§ What is being asked
Return the data that follows exactly, with each line intact.
Segment Open
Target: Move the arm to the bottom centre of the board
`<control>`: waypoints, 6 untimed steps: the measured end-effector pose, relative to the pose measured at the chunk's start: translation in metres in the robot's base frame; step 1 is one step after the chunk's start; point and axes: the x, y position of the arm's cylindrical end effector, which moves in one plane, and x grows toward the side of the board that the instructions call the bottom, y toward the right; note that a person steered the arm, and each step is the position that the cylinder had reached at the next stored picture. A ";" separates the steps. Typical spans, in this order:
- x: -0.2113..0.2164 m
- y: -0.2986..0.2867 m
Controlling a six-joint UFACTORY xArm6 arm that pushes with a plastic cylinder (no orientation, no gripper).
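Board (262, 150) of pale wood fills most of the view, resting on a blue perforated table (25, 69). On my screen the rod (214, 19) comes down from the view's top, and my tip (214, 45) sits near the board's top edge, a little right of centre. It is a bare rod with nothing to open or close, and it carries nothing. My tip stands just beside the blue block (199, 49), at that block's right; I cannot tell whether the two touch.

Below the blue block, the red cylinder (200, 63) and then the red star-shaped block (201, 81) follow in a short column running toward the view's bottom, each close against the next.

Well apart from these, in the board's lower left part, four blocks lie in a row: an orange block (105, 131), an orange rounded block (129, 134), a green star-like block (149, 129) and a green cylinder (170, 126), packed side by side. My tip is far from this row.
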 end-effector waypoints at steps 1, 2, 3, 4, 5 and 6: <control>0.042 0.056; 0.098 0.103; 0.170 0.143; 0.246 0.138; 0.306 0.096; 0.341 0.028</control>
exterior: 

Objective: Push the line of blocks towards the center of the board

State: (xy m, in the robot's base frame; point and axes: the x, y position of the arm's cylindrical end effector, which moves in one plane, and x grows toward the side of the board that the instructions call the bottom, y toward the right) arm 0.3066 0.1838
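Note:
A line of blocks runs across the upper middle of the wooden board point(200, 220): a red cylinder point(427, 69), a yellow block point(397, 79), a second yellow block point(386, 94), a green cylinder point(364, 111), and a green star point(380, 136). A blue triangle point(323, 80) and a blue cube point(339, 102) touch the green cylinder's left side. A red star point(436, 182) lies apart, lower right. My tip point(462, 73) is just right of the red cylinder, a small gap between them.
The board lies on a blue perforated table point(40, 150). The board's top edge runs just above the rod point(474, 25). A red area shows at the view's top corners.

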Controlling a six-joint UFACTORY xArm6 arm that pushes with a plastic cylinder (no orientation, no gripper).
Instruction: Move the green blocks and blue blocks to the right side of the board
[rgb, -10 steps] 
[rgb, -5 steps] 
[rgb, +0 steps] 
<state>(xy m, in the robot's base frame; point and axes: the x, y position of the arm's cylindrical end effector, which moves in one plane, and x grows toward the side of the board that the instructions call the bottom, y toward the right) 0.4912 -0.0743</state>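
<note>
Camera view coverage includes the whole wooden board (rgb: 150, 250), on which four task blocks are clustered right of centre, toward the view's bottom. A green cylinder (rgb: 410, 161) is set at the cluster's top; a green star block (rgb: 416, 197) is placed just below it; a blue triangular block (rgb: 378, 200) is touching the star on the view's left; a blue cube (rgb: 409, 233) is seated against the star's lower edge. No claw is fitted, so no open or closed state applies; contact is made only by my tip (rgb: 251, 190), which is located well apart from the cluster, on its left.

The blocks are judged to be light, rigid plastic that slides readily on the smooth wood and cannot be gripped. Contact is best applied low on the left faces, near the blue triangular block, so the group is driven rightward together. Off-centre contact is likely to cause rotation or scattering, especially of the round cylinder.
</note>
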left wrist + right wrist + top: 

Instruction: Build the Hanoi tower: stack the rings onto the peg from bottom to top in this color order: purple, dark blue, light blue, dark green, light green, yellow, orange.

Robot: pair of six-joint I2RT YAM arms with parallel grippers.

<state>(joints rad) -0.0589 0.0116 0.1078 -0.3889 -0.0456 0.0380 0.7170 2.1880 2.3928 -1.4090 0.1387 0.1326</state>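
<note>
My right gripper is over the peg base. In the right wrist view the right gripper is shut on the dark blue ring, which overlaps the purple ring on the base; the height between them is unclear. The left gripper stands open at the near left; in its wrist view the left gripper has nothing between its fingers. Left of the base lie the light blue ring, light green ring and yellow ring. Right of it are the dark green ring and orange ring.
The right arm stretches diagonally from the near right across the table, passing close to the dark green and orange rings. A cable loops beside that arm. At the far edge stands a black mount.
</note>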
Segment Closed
§ Response for this exercise
Target: Move the arm to the bottom centre of the board
`<control>`: waypoints, 6 untimed steps: the measured end-effector pose, relative to the pose measured at the chunk's start: translation in metres in the robot's base frame; step 1 is one step after the chunk's start; point and axes: the x, y position of the arm's cylindrical end effector, which moves in one plane, and x grows toward the side of the board that the instructions call the bottom, y toward the right; note that a person steered the arm, and each step is the position that the cylinder had reached at the next stored picture. A ";" separates the steps. Typical spans, in this order:
- x: -0.2113..0.2164 m
- y: -0.2986..0.2867 m
Controlling a six-joint UFACTORY xArm6 arm that pushes with a plastic cylinder (no orientation, no gripper).
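Board (262, 150) of pale wood fills most of the view, resting on a blue perforated table (25, 69). On my screen the rod (214, 19) comes down from the view's top, and my tip (214, 45) sits near the board's top edge, a little right of centre. It is a bare rod with nothing to open or close, and it carries nothing. My tip stands just beside the blue block (199, 49), at that block's right; I cannot tell whether the two touch.

Below the blue block, the red cylinder (200, 63) and then the red star-shaped block (201, 81) follow in a short column running toward the view's bottom, each close against the next.

Well apart from these, in the board's lower left part, four blocks lie in a row: an orange block (105, 131), an orange rounded block (129, 134), a green star-like block (149, 129) and a green cylinder (170, 126), packed side by side. My tip is far from this row.
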 end-effector waypoints at steps 1, 2, 3, 4, 5 and 6: <control>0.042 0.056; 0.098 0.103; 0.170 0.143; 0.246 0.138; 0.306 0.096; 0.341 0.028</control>
exterior: 

Objective: Push the line of blocks towards the center of the board

State: (xy m, in the robot's base frame; point and axes: the x, y position of the arm's cylindrical end effector, which moves in one plane, and x grows toward the side of the board that the instructions call the bottom, y toward the right) arm 0.3066 0.1838
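Note:
A line of blocks runs across the upper middle of the wooden board point(200, 220): a red cylinder point(427, 69), a yellow block point(397, 79), a second yellow block point(386, 94), a green cylinder point(364, 111), and a green star point(380, 136). A blue triangle point(323, 80) and a blue cube point(339, 102) touch the green cylinder's left side. A red star point(436, 182) lies apart, lower right. My tip point(462, 73) is just right of the red cylinder, a small gap between them.
The board lies on a blue perforated table point(40, 150). The board's top edge runs just above the rod point(474, 25). A red area shows at the view's top corners.
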
Controlling a six-joint UFACTORY xArm6 arm that pushes with a plastic cylinder (no orientation, no gripper).
Instruction: Move the green blocks and blue blocks to the right side of the board
[rgb, -10 steps] 
[rgb, -5 steps] 
[rgb, +0 steps] 
<state>(xy m, in the robot's base frame; point and axes: the x, y position of the arm's cylindrical end effector, which moves in one plane, and x grows toward the side of the board that the instructions call the bottom, y toward the right) 0.4912 -0.0743</state>
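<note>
Camera view coverage includes the whole wooden board (rgb: 150, 250), on which four task blocks are clustered right of centre, toward the view's bottom. A green cylinder (rgb: 410, 161) is set at the cluster's top; a green star block (rgb: 416, 197) is placed just below it; a blue triangular block (rgb: 378, 200) is touching the star on the view's left; a blue cube (rgb: 409, 233) is seated against the star's lower edge. No claw is fitted, so no open or closed state applies; contact is made only by my tip (rgb: 251, 190), which is located well apart from the cluster, on its left.

The blocks are judged to be light, rigid plastic that slides readily on the smooth wood and cannot be gripped. Contact is best applied low on the left faces, near the blue triangular block, so the group is driven rightward together. Off-centre contact is likely to cause rotation or scattering, especially of the round cylinder.
</note>
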left wrist + right wrist + top: 

Instruction: Build the Hanoi tower: stack the rings onto the peg from bottom to top in this color order: purple, dark blue, light blue, dark green, light green, yellow, orange.

Robot: pair of six-joint I2RT YAM arms with parallel grippers.

<state>(joints rad) -0.0589 0.0116 0.1078 -0.3889 -0.0456 0.0380 0.7170 2.1880 2.3928 -1.4090 0.1387 0.1326</state>
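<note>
My right gripper is over the peg base. In the right wrist view the right gripper is shut on the dark blue ring, which overlaps the purple ring on the base; the height between them is unclear. The left gripper stands open at the near left; in its wrist view the left gripper has nothing between its fingers. Left of the base lie the light blue ring, light green ring and yellow ring. Right of it are the dark green ring and orange ring.
The right arm stretches diagonally from the near right across the table, passing close to the dark green and orange rings. A cable loops beside that arm. At the far edge stands a black mount.
</note>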

The work on this exercise is now complete.